BRIEF
For the word "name", state how many lines of the listing below contain it. Give the number and nothing more.

(INFORMATION)

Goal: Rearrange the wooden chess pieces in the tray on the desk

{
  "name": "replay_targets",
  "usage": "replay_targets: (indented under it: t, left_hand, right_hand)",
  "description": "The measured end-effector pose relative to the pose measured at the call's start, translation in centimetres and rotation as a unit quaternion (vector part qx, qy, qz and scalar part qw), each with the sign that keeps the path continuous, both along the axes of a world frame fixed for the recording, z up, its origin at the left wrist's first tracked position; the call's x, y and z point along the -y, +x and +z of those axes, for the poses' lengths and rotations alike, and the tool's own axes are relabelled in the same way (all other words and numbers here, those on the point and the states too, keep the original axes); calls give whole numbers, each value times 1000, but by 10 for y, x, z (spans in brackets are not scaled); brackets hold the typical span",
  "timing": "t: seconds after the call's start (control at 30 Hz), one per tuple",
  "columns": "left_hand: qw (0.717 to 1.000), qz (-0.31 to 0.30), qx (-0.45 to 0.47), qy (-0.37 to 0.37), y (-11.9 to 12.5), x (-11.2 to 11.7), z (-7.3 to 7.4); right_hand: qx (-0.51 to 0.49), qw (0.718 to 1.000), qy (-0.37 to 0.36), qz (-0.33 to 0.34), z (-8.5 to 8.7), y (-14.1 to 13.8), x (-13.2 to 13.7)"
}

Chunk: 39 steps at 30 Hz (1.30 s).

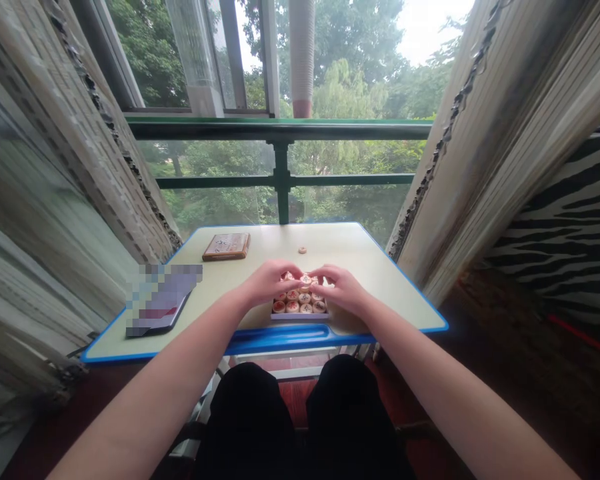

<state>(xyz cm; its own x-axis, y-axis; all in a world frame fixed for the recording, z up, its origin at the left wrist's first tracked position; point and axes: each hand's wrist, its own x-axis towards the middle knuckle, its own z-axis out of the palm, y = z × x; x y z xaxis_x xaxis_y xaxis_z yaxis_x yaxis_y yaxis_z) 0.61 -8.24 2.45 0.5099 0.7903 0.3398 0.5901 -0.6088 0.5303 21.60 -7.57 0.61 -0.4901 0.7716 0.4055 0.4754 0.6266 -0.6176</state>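
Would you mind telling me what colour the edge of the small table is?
Blue: the rim of the pale rectangular table shows best in the head view.

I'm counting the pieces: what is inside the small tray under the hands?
The tray holds round wooden pieces packed in rows, the front row plainly visible. The left hand and right hand cover the back rows, so no full count.

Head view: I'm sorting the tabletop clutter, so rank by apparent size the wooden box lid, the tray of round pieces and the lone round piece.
1. Wooden box lid and tray of round pieces: look similar; hands cover part of the tray, which is nearer, so unranked.
2. Lone round piece: clearly smallest.
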Motion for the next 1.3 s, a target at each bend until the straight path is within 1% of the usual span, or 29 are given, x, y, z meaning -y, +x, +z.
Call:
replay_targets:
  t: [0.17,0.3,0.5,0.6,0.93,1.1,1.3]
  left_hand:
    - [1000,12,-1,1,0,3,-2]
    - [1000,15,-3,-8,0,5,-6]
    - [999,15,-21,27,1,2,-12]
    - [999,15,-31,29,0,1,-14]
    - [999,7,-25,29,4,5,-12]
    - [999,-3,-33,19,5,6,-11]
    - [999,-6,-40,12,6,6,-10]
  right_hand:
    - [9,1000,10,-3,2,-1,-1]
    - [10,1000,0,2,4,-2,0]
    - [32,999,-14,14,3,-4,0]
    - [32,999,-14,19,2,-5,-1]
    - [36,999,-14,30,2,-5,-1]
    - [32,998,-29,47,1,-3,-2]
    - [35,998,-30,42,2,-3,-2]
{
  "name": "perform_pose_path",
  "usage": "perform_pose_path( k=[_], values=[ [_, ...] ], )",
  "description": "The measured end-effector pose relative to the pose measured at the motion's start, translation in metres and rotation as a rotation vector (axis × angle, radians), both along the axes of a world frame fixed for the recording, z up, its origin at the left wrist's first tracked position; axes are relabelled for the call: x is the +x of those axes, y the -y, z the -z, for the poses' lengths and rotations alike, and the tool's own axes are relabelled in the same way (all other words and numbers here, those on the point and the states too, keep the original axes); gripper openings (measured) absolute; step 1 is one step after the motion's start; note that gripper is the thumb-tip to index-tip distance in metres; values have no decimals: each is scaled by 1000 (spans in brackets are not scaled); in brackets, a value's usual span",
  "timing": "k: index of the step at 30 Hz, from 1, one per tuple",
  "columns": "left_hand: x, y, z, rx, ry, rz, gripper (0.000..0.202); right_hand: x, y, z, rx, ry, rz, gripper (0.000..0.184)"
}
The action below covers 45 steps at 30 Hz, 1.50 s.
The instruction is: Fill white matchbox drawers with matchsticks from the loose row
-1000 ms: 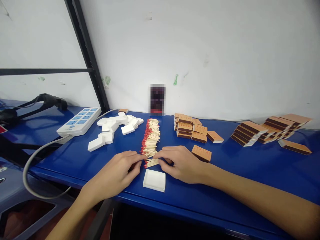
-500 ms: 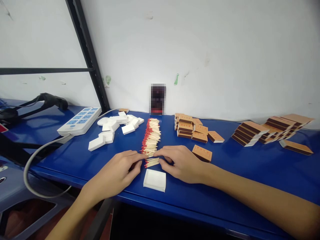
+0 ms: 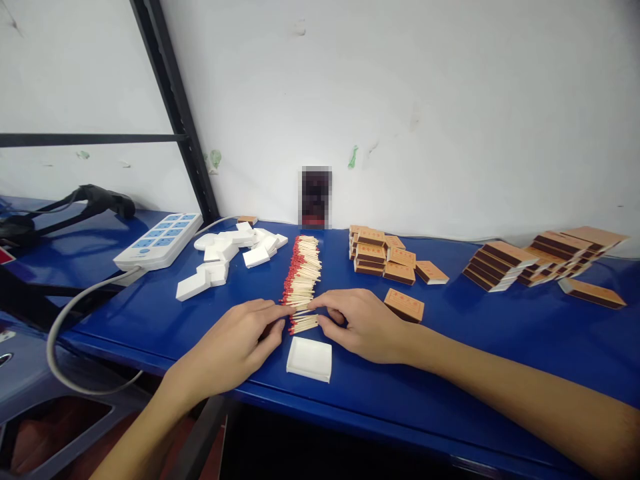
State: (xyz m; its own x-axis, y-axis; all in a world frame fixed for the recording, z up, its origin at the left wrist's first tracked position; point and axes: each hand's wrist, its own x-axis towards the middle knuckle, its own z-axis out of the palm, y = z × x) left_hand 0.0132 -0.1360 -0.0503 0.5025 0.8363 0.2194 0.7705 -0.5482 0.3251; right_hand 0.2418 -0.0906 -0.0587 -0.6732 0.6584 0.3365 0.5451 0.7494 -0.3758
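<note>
A long row of red-tipped matches (image 3: pixel 303 270) lies on the blue table, heads to the left. At its near end a small group of matches (image 3: pixel 303 325) is parted from the row by a narrow gap. My left hand (image 3: pixel 245 340) reaches in from the head side, index fingertip on the matches and thumb apart below it. Opposite, my right hand (image 3: pixel 363 327) has its index fingertip at the plain ends and its thumb beside the small group. Neither hand grips anything. An open white matchbox tray (image 3: pixel 309 360) lies just in front of the small group.
White inner trays (image 3: pixel 220 250) are heaped at the left, near a power strip (image 3: pixel 159 241) with a grey cable. Orange matchboxes (image 3: pixel 371 253) are piled right of the row, with one box (image 3: pixel 404 305) beside my right hand. More matchbox stacks (image 3: pixel 500 265) stand farther right.
</note>
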Motion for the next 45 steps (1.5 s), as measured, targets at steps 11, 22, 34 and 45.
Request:
perform_pose_path(
  k=[11, 22, 34, 45],
  values=[
    [0, -1, -1, 13, 34, 18, 31, 1, -1, 1, -14, -6, -17, 18],
    [1, -1, -4, -52, 40, 21, 28, 2, -3, 2, -71, -37, -13, 17],
    [2, -1, -3, -53, 75, 4, 29, -2, -5, -2, -174, -58, 8, 11],
    [5, -4, -4, -28, 37, -5, 27, -5, -3, 0, -94, -37, -64, 13]
  ],
)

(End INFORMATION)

RESPONSE
2